# Indexing

## Overview

This page describes how to create indexes. Indexes can make graph database queries faster and more efficient. You can create vertex property and label indexes either with the Gremlin `call` API or with [configuration options](https://aerospike.com/docs/graph/reference/config). Configuration options may be specified either with a [properties file](https://aerospike.com/docs/graph/2.5.0/install/docker#specify-ags-configurations-using-environment-variables) or with [command-line options](https://aerospike.com/docs/graph/2.5.0/install/docker#configuration-options).

## Impact of indexes on traversals

A vertex property index affects only the first step of a traversal. Subsequent steps are not affected. However, if a traversal’s initial steps involve both an indexed property and a non-indexed property, AGS reorders the steps automatically to perform the indexed property step first to obtain its benefit.

For maximum benefit, index the vertex properties that a query can use to narrow the dataset down to the fewest vertices possible and start the traversal there.
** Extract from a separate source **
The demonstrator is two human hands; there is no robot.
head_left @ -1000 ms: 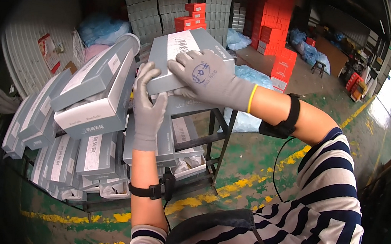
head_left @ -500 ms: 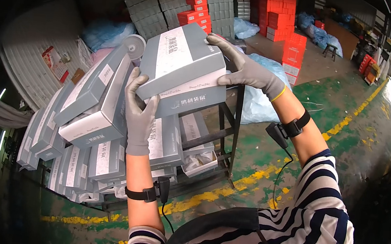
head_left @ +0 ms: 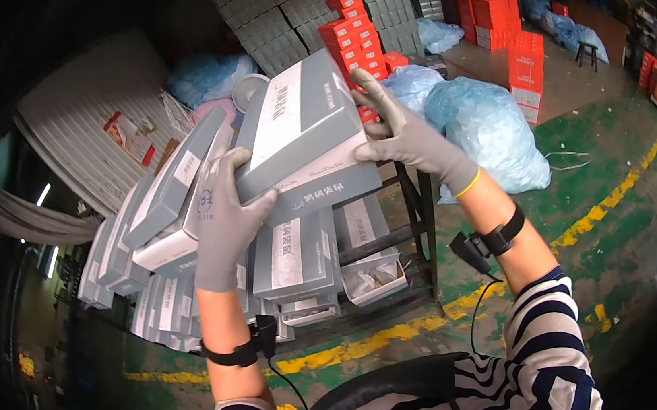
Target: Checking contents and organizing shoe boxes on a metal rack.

Properties that tend to have distinct values and a low level of duplication throughout the dataset are best to index.

-   [Example traversals](#example-traversals)

## Manage indexes

Aerospike Graph Service (AGS) supports [secondary index](https://aerospike.com/docs/database/learn/architecture/data-storage/secondary-index) management using the Gremlin `call` API. You can create and drop secondary indexes, as well as get index status information.

### Create a secondary index

To create a secondary index on a vertex property, use the following command in Gremlin.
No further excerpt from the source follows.